■ **Exercise objective**:
Working from the records below, repeat exactly the lines starting at the line that contains "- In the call" and ending at the line that contains "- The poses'", inclusive.

(Dataset entries)
*** Begin section ***

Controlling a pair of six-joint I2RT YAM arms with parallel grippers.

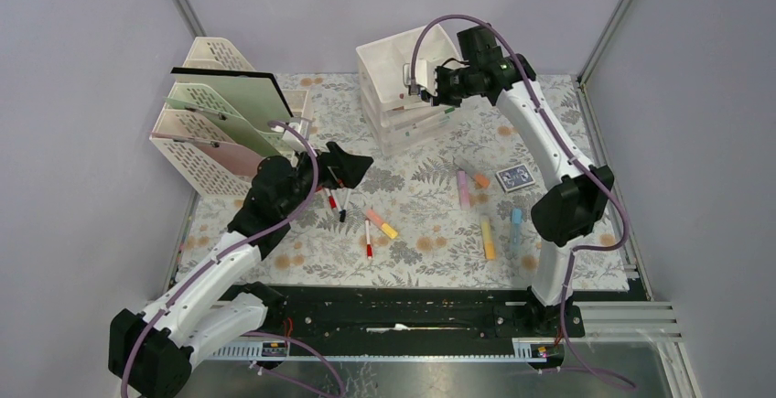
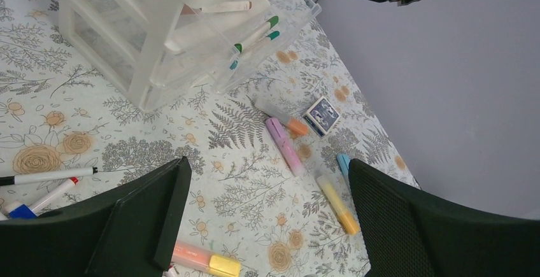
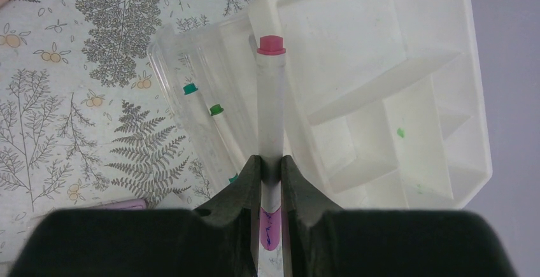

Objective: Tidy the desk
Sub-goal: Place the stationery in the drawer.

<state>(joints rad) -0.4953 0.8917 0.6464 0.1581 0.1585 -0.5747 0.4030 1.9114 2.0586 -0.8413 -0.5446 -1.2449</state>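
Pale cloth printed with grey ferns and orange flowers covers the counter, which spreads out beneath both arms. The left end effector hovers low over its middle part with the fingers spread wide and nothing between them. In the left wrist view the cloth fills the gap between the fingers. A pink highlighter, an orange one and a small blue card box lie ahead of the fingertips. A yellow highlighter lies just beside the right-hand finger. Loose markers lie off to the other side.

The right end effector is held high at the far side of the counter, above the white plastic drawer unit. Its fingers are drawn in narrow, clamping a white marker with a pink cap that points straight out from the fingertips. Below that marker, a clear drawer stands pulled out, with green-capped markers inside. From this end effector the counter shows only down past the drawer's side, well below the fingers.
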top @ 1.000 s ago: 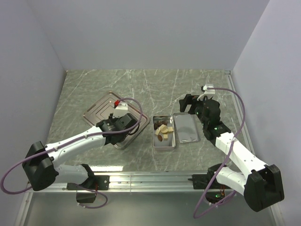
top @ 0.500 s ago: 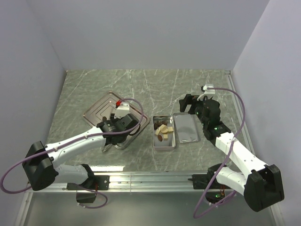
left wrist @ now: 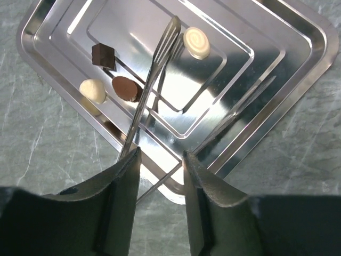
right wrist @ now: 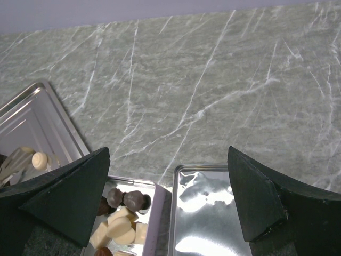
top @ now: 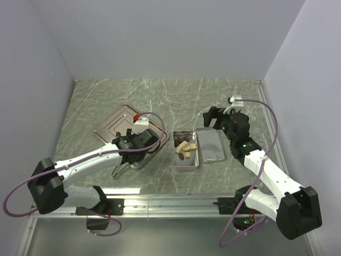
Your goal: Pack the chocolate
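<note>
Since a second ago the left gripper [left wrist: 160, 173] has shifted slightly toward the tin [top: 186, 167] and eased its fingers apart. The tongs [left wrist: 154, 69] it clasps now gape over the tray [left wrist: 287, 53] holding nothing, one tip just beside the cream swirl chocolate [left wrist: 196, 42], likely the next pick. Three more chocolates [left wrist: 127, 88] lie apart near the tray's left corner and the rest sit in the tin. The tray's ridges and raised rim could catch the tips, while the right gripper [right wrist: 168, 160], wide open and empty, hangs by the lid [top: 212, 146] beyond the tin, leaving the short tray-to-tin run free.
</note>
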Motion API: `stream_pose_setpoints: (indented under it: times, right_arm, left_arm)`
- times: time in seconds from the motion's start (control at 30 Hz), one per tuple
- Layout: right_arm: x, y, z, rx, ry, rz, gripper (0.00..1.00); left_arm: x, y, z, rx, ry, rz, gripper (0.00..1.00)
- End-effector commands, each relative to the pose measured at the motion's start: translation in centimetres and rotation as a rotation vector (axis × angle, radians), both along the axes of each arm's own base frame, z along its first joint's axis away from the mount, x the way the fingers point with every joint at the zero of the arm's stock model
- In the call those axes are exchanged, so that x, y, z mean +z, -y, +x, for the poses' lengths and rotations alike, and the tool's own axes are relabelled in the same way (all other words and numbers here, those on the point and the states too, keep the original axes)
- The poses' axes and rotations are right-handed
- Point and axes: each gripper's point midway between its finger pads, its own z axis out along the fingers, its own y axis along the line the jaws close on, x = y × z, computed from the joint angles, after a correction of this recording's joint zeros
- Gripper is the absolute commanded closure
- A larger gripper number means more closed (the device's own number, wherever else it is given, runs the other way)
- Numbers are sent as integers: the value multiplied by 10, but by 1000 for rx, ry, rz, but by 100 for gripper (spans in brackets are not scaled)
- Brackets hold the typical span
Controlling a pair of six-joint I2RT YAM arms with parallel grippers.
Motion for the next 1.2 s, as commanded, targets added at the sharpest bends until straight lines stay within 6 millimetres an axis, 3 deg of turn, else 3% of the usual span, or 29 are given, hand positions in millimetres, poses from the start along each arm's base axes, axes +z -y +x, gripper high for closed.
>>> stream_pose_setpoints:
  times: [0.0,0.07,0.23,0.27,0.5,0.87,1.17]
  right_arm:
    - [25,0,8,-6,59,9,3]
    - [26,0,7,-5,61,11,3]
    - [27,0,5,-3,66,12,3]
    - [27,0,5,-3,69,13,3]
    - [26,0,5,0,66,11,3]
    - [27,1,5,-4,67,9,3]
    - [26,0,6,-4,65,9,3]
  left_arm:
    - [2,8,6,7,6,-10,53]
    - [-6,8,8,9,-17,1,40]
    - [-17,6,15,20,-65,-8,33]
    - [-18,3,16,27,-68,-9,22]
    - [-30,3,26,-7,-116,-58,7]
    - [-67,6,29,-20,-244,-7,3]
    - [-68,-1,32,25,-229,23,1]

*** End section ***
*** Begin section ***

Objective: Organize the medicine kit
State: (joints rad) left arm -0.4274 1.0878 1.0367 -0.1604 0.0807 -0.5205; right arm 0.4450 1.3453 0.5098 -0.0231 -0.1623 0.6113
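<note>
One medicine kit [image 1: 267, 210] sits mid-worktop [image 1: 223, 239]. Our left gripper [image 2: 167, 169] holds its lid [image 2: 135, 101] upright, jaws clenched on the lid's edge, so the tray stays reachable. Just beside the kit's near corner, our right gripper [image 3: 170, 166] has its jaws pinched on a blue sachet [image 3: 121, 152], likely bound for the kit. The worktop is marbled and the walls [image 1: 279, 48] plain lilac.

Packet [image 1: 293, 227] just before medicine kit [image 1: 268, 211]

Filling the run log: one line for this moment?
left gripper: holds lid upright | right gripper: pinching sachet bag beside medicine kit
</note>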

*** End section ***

■ **Response area**:
- In the call those axes are exchanged, so that x, y, z mean +z, -y, +x, for the poses' lengths and rotations alike, and the tool's own axes are relabelled in the same way (all other words and numbers here, those on the point and the states too, keep the original axes)
- The poses' axes and rotations are right-handed

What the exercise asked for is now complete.